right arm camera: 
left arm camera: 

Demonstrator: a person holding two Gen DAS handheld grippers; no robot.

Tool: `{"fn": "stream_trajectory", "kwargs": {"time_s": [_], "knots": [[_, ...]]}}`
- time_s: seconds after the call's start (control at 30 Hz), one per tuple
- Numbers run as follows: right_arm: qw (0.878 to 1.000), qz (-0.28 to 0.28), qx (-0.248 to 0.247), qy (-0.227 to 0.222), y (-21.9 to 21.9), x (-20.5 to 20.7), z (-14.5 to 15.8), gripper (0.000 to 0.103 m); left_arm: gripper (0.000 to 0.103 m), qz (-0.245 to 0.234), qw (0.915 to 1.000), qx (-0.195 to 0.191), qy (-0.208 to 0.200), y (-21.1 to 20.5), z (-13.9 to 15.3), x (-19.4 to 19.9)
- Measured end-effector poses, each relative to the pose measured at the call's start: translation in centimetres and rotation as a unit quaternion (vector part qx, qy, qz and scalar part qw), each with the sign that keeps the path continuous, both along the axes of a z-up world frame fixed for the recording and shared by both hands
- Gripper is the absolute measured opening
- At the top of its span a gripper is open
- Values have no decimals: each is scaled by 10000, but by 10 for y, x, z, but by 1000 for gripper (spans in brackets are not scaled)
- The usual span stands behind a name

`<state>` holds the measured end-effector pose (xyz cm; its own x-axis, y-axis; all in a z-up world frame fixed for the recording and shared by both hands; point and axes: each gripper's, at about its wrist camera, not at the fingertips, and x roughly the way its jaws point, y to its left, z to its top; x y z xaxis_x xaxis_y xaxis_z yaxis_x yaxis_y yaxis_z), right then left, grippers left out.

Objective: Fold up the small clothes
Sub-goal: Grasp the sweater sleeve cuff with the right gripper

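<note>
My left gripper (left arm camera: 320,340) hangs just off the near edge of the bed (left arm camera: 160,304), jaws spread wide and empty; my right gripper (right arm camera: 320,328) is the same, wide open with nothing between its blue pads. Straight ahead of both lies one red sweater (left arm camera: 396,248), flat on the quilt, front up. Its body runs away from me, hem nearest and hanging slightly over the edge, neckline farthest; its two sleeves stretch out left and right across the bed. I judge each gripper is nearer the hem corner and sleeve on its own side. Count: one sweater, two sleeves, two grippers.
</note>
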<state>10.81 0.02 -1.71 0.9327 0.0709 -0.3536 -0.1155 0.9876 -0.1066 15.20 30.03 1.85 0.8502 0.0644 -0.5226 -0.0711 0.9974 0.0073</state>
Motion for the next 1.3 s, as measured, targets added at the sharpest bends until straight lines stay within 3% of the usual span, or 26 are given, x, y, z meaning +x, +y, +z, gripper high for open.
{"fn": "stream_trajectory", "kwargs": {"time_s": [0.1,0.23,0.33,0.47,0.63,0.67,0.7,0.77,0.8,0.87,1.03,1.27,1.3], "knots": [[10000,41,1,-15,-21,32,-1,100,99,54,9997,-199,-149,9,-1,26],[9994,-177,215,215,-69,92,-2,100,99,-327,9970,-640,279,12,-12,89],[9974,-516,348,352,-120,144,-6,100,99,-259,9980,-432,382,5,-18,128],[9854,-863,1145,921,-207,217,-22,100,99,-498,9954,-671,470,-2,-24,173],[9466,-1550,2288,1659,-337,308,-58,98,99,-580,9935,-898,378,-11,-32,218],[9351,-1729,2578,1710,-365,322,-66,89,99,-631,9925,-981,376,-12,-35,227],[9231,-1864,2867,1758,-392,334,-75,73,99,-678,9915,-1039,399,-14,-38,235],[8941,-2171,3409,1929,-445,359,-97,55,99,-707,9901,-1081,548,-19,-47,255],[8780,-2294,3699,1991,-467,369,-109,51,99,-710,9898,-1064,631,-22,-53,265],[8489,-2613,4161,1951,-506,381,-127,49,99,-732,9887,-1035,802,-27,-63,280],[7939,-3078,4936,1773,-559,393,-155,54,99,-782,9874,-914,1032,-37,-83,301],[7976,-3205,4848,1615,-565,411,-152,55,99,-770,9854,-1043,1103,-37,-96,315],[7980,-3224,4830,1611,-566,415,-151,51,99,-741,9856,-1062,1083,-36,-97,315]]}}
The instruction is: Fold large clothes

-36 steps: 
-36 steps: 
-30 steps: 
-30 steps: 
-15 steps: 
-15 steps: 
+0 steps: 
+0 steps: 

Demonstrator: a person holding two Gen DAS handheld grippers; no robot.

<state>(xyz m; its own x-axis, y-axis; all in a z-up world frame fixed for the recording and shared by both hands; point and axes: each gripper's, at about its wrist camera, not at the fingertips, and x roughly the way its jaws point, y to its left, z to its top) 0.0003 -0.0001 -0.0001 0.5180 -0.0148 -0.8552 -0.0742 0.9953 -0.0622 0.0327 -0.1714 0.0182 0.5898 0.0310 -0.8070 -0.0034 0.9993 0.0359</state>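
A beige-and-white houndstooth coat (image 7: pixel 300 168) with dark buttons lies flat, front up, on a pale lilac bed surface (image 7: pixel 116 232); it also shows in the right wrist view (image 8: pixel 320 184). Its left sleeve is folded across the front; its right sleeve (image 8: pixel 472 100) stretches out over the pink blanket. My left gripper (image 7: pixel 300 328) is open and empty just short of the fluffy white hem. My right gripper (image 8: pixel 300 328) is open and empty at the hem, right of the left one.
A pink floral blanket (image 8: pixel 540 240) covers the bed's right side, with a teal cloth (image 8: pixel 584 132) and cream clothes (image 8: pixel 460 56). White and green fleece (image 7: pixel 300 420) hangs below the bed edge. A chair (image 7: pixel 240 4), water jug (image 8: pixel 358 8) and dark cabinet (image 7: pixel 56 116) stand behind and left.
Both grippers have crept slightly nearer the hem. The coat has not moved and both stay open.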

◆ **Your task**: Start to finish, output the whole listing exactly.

◆ **Answer to the exercise**:
right arm camera: 
left arm camera: 

Demonstrator: a person holding two Gen DAS handheld grippers; no robot.

Tool: `{"fn": "stream_trajectory", "kwargs": {"time_s": [_], "knots": [[_, ...]]}}`
- time_s: seconds after the call's start (control at 30 Hz), one per tuple
- Numbers run as follows: right_arm: qw (0.878 to 1.000), qz (-0.28 to 0.28), qx (-0.248 to 0.247), qy (-0.227 to 0.222), y (-21.9 to 21.9), x (-20.5 to 20.7), z (-14.5 to 15.8), gripper (0.000 to 0.103 m); left_arm: gripper (0.000 to 0.103 m), qz (-0.245 to 0.234), qw (0.915 to 1.000), qx (-0.195 to 0.191), qy (-0.208 to 0.200), y (-21.1 to 20.5), z (-13.9 to 15.3), x (-19.4 to 19.9)
- Measured end-effector poses, each relative to the pose measured at the call's start: translation in centimetres and rotation as a unit quaternion (vector part qx, qy, qz and scalar part qw), each with the sign that keeps the path continuous, both along the axes of a z-up world frame fixed for the recording and shared by both hands
- Gripper is the absolute measured opening
- At the top of its span a gripper is open
- Values have no decimals: each is scaled by 10000, but by 10 for y, x, z, but by 1000 for gripper (spans in brackets are not scaled)
- The usual span stands behind a name

`<state>` holds the measured end-effector pose (xyz cm; its own x-axis, y-axis; all in a z-up world frame fixed for the recording and shared by both hands; point and axes: each gripper's, at about its wrist camera, not at the fingertips, and x roughly the way its jaws point, y to its left, z to its top; x y z xaxis_x xaxis_y xaxis_z yaxis_x yaxis_y yaxis_z), right then left, grippers left out.

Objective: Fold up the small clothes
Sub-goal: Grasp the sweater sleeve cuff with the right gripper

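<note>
My left gripper (left arm camera: 320,340) hangs just off the near edge of the bed (left arm camera: 160,304), jaws spread wide and empty; my right gripper (right arm camera: 320,328) is the same, wide open with nothing between its blue pads. Straight ahead of both lies one red sweater (left arm camera: 396,248), flat on the quilt, front up. Its body runs away from me, hem nearest and hanging slightly over the edge, neckline farthest; its two sleeves stretch out left and right across the bed. I judge each gripper is nearer the hem corner and sleeve on its own side. Count: one sweater, two sleeves, two grippers.
</note>
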<state>10.81 0.02 -1.71 0.9327 0.0709 -0.3536 -0.1155 0.9876 -0.1066 15.20 30.03 1.85 0.8502 0.0644 -0.5226 -0.0711 0.9974 0.0073</state>
Motion for the next 1.3 s, as measured, targets added at the sharpest bends until straight lines stay within 3% of the usual span, or 26 are given, x, y, z meaning +x, +y, +z, gripper high for open.
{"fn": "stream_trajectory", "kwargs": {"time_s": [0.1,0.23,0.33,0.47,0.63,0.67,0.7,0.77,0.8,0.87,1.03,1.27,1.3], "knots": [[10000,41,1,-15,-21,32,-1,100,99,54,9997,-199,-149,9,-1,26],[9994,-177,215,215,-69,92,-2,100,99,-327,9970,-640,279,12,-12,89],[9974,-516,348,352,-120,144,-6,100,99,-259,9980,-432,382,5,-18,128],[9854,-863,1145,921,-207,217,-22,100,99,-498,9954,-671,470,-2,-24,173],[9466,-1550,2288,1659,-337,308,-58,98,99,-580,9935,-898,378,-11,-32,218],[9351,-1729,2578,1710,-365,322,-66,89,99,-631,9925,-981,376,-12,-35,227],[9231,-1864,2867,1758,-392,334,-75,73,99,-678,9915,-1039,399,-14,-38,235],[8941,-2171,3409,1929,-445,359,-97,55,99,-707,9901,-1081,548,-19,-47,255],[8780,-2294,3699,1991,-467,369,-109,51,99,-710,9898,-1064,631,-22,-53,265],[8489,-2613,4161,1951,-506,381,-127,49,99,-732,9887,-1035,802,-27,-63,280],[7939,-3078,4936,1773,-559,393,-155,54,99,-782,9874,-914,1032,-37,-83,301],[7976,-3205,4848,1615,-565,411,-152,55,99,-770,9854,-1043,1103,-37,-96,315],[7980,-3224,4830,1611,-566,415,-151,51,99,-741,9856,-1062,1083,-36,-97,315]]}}
The instruction is: Fold large clothes

-36 steps: 
-36 steps: 
-30 steps: 
-30 steps: 
-15 steps: 
-15 steps: 
+0 steps: 
+0 steps: 

Demonstrator: a person holding two Gen DAS handheld grippers; no robot.

<state>(xyz m; its own x-axis, y-axis; all in a z-up world frame fixed for the recording and shared by both hands; point and axes: each gripper's, at about its wrist camera, not at the fingertips, and x roughly the way its jaws point, y to its left, z to its top) 0.0003 -0.0001 -0.0001 0.5180 -0.0148 -0.8552 -0.0742 0.9953 -0.0622 0.0327 -0.1714 0.0182 0.5898 0.0310 -0.8070 -0.0034 0.9993 0.0359</state>
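A beige-and-white houndstooth coat (image 7: pixel 300 168) with dark buttons lies flat, front up, on a pale lilac bed surface (image 7: pixel 116 232); it also shows in the right wrist view (image 8: pixel 320 184). Its left sleeve is folded across the front; its right sleeve (image 8: pixel 472 100) stretches out over the pink blanket. My left gripper (image 7: pixel 300 328) is open and empty just short of the fluffy white hem. My right gripper (image 8: pixel 300 328) is open and empty at the hem, right of the left one.
A pink floral blanket (image 8: pixel 540 240) covers the bed's right side, with a teal cloth (image 8: pixel 584 132) and cream clothes (image 8: pixel 460 56). White and green fleece (image 7: pixel 300 420) hangs below the bed edge. A chair (image 7: pixel 240 4), water jug (image 8: pixel 358 8) and dark cabinet (image 7: pixel 56 116) stand behind and left.
Both grippers have crept slightly nearer the hem. The coat has not moved and both stay open.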

The exercise requires no further answer.